▶ [WHAT THIS TASK INVOLVES] After locating the line that contains "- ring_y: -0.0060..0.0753" in the records below, write out exactly that line and each line after it through the one that contains "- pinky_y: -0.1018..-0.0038", and nothing else.
═══ DATA TO USE
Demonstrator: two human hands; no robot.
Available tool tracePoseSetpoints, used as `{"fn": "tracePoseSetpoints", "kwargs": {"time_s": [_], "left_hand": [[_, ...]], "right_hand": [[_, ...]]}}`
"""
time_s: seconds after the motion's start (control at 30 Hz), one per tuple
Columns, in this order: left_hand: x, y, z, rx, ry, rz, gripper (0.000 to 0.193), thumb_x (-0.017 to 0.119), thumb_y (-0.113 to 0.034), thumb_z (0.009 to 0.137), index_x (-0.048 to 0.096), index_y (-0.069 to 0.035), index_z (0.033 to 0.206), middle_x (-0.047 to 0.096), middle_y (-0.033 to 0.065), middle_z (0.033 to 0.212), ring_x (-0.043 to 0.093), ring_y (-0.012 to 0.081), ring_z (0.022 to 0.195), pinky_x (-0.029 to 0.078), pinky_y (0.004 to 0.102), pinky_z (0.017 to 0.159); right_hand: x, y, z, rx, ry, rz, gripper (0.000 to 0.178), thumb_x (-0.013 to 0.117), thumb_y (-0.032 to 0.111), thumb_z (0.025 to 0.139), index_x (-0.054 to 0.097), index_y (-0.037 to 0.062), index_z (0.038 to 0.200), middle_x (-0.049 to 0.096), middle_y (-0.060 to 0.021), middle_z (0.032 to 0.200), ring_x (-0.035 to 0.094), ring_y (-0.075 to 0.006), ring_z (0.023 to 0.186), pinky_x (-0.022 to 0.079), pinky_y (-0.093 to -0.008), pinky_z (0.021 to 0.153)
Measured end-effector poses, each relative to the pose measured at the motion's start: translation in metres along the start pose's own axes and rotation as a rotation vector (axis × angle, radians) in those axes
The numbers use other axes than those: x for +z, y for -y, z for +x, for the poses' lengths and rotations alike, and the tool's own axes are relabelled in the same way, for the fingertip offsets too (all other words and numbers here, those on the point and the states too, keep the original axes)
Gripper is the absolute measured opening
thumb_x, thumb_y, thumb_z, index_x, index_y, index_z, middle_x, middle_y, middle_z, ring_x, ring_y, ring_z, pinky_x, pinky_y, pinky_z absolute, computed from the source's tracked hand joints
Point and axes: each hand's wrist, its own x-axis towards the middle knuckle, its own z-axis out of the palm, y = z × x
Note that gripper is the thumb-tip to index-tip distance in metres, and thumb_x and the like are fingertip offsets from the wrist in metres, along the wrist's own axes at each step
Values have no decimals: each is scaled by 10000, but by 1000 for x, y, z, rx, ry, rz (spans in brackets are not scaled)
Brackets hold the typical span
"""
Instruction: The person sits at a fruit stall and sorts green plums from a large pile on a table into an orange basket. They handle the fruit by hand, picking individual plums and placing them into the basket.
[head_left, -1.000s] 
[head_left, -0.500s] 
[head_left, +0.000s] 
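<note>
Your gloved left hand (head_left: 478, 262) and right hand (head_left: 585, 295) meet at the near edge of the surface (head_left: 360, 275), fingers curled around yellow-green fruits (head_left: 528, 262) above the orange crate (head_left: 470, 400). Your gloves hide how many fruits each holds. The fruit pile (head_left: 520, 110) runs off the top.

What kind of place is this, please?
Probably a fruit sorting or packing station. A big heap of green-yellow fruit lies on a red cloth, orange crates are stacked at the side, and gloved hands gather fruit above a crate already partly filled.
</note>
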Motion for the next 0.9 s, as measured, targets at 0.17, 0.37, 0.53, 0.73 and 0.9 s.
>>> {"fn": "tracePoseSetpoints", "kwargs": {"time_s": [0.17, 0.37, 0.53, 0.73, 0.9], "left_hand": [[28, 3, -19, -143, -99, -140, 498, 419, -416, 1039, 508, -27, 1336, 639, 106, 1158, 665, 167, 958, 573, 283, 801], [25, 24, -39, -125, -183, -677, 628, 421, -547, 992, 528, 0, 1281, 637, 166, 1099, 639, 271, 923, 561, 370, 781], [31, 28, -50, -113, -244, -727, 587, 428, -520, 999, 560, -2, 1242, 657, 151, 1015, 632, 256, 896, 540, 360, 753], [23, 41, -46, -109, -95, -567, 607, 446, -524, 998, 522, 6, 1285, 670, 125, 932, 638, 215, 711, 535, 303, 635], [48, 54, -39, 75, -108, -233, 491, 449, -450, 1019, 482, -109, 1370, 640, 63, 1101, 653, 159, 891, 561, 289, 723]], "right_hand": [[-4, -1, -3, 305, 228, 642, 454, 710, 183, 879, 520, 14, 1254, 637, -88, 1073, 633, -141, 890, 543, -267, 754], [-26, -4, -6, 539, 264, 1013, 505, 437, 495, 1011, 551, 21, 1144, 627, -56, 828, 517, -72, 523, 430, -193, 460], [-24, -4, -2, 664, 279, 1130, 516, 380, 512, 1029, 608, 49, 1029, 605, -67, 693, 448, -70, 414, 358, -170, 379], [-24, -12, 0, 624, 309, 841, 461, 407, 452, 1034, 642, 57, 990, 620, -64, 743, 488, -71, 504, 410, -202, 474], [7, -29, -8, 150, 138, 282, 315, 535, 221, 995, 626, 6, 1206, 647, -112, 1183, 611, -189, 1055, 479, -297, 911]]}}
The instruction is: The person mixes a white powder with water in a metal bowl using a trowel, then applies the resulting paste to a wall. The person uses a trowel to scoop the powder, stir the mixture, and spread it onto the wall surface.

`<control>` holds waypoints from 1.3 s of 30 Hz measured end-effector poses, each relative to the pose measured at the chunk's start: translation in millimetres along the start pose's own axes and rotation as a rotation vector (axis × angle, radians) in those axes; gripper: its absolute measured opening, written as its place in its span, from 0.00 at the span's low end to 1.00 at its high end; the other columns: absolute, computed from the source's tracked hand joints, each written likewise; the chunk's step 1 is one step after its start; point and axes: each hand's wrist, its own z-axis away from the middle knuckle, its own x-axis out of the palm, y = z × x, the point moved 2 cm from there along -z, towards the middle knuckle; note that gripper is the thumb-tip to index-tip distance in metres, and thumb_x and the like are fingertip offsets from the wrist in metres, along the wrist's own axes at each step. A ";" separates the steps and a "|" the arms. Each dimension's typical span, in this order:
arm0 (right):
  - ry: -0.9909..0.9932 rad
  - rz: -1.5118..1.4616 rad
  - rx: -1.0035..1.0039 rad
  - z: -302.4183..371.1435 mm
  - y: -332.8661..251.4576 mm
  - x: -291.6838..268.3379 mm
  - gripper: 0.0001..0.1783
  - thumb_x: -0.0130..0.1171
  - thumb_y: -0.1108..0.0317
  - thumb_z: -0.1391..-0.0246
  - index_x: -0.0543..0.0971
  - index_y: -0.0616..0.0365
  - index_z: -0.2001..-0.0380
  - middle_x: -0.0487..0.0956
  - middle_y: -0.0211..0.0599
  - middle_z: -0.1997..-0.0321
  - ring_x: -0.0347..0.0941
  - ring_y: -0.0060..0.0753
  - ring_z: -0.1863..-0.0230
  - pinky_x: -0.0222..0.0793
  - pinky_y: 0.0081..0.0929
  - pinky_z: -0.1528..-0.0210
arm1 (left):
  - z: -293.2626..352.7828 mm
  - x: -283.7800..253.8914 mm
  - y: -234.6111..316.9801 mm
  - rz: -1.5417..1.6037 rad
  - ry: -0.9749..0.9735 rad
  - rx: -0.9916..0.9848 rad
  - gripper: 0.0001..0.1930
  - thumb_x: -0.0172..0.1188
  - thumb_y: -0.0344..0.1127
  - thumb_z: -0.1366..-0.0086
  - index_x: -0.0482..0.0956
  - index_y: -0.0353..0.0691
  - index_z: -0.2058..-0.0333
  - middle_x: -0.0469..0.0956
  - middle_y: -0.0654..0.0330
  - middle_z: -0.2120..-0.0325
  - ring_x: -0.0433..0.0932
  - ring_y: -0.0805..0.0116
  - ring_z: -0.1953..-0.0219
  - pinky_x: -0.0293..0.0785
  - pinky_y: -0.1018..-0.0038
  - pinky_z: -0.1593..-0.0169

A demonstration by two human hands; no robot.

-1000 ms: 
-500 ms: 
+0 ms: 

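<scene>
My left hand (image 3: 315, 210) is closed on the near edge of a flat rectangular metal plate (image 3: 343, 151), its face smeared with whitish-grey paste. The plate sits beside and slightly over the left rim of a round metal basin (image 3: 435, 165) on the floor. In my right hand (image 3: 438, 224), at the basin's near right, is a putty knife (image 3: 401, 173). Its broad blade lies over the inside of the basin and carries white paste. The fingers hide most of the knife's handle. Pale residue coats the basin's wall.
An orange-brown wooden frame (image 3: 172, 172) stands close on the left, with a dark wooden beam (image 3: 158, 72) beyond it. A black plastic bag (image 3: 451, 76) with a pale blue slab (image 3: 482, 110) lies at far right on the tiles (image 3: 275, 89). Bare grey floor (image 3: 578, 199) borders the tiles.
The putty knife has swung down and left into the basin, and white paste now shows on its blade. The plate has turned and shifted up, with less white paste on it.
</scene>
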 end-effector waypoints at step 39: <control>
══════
▶ [ANSWER TO THIS TASK]
  - ring_y: -0.0060..0.0753
  - ring_z: -0.1863..-0.0230
  - pinky_x: -0.0222..0.0793
  - pinky_y: 0.0081..0.0929
  - pinky_z: -0.1528..-0.0210
arm1 (left):
  - z: -293.2626..352.7828 mm
  - x: -283.7800..253.8914 mm
  - y: -234.6111..316.9801 mm
  - rz: -1.5417..1.6037 rad
  - ry: -0.9749..0.9735 rad
  - rx: -0.9916..0.9848 rad
  - gripper: 0.0001..0.1930
  - thumb_x: -0.0172..0.1188
  - thumb_y: -0.0344..0.1127
  - thumb_z: -0.1366..-0.0086
  - index_x: -0.0482..0.0956
  - index_y: -0.0353..0.0691
  - index_z: -0.2058..-0.0333
  - middle_x: -0.0469..0.0956
  - middle_y: -0.0654..0.0330
  - middle_z: -0.2120..-0.0325
  - ring_x: -0.0433..0.0932
  - ring_y: -0.0805..0.0116
  - ring_z: -0.1953..-0.0219
  - pinky_x: -0.0293..0.0785
  - pinky_y: -0.1018..-0.0038

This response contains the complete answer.